To put the problem in the simplest terms, the interests of the spectator continue to be sidelined in the way the team operates and thinks about playing cricket. Team India is one of the world’s richest and most important cricket teams and it is too integral to international cricket to continue to act this way. The team has veered so far from the place I joined right out of domestic cricket that I can no longer in good conscience say that I identify with what it stands for.

It might sound surprising to a skeptical public, but culture was always a vital part of Team India’s success. It revolved around teamwork, integrity, a spirit of humility, and always doing right. The culture was the secret sauce that made this place great and allowed us to earn our public’s fandom for so many years. It wasn’t just about winning at all costs; this alone will not sustain a team for so long. It had something to do with pride and belief in the national team. I am sad to say that I look around today and see virtually no trace of the culture that made me love playing for this team for many years. I no longer have the pride, or the belief.
But this was not always the case. For more than a decade I mentored newcomers through our grueling selection process. I was selected as one of 11 people (out of a population of more than 1 billion) to play in our national team.

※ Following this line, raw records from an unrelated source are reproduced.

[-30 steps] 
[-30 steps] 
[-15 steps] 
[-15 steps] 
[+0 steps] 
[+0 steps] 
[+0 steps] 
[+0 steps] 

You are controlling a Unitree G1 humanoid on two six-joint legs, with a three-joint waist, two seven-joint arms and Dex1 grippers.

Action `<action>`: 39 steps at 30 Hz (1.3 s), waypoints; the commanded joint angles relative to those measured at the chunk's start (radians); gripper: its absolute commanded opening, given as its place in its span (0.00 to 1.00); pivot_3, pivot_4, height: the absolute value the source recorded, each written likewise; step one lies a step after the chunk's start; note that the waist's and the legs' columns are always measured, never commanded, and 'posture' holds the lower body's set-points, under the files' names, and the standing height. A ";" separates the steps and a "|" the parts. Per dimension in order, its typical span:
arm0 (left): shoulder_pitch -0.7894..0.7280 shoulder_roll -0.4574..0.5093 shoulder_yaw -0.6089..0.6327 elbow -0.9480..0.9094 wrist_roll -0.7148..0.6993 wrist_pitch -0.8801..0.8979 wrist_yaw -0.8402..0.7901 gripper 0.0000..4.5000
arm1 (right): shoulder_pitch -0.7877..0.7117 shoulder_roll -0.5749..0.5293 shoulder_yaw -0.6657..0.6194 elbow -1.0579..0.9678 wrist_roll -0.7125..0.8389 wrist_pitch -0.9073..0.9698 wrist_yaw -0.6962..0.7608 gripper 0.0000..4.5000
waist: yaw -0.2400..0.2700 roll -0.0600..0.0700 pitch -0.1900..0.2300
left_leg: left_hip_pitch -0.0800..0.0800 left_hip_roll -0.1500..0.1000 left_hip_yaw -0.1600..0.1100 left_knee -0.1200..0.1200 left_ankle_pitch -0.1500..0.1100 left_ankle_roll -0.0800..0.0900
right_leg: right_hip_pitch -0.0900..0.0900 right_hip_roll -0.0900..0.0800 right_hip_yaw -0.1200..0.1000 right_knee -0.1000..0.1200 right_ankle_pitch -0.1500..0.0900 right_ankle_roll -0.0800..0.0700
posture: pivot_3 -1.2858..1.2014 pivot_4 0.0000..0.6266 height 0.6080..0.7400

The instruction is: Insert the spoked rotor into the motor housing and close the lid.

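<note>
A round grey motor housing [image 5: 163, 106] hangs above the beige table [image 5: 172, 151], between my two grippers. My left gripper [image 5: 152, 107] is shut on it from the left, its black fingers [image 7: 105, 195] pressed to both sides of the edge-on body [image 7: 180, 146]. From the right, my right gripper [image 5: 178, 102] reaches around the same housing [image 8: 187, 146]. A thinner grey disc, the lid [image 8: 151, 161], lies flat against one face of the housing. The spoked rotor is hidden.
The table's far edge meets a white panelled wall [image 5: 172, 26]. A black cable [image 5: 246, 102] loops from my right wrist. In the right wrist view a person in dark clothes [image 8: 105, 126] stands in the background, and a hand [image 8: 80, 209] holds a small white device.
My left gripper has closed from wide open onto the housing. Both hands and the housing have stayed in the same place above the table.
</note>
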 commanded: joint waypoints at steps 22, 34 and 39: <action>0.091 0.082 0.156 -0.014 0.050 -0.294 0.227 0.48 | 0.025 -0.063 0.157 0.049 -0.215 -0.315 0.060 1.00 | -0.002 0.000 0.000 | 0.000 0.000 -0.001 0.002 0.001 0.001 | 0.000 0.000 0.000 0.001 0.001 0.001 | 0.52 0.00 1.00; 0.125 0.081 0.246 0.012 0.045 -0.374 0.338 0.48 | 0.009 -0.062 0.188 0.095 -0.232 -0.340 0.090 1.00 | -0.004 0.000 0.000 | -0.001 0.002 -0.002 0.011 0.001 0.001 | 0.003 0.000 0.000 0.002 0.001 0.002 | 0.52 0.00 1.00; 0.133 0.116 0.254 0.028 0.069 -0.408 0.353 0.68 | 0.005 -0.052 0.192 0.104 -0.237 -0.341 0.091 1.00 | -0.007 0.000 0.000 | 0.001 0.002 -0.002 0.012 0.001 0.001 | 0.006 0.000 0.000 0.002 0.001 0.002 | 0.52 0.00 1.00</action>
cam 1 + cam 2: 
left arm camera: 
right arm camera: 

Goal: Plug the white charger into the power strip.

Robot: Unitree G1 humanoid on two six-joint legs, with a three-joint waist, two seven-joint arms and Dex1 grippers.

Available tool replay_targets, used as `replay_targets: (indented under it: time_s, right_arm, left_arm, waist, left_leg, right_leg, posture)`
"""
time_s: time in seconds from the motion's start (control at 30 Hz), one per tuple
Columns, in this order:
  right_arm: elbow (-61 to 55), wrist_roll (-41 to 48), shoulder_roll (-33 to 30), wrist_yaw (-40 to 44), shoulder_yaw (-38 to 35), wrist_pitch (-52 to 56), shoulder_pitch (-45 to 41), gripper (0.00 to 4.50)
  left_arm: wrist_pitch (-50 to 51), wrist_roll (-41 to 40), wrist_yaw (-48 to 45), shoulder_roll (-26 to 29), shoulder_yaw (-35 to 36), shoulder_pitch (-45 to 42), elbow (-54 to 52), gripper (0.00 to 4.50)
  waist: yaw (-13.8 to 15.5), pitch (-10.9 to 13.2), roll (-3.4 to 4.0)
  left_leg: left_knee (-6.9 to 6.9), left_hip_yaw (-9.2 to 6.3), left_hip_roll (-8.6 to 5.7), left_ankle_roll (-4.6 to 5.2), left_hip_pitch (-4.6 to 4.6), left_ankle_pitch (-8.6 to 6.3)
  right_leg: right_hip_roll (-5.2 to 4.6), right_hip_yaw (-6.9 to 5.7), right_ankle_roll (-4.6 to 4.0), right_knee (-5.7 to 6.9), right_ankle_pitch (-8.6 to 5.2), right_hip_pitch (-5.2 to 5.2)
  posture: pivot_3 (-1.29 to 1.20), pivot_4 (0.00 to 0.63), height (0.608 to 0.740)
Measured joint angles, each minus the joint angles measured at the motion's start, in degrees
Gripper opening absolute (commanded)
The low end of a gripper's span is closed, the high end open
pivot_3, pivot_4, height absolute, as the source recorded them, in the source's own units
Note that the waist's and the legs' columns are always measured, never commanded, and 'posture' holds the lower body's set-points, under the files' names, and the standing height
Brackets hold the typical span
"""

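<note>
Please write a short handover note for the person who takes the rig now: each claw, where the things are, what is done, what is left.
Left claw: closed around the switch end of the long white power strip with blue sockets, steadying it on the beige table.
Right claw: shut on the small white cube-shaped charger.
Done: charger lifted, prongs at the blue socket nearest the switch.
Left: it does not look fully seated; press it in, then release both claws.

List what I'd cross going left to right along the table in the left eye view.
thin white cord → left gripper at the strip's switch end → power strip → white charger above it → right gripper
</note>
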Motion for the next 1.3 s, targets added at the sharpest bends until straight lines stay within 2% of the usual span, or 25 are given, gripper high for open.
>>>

I knew it was time to leave when I realized I could no longer look newcomers in the eye and tell them what a great place this was to work.

When the history books are written about Team India, they may reflect that the current BCCI chairman, and the captain, lost hold of the team’s culture on their watch. I truly believe that this decline in the team’s moral fiber represents the single most serious threat to its long-run survival.

Over the course of my career I have had the privilege of receiving the first ICC cricketer of the year award, captaining India to overseas victories in Pakistan, England and West Indies, and participating in the most number of century partnerships. I have always taken a lot of pride in playing the way I believe is in right, even if it means losing lucrative sponsorship. This view is becoming increasingly unpopular at Team India. Another sign that it was time to leave.

How did we get here? The team changed the way it thought about leadership. Leadership used to be about ideas, setting an example and doing the right thing. Today, if you make enough money for BCCI (and are not currently an ex-ICL rebel) you will be promoted into a position of influence.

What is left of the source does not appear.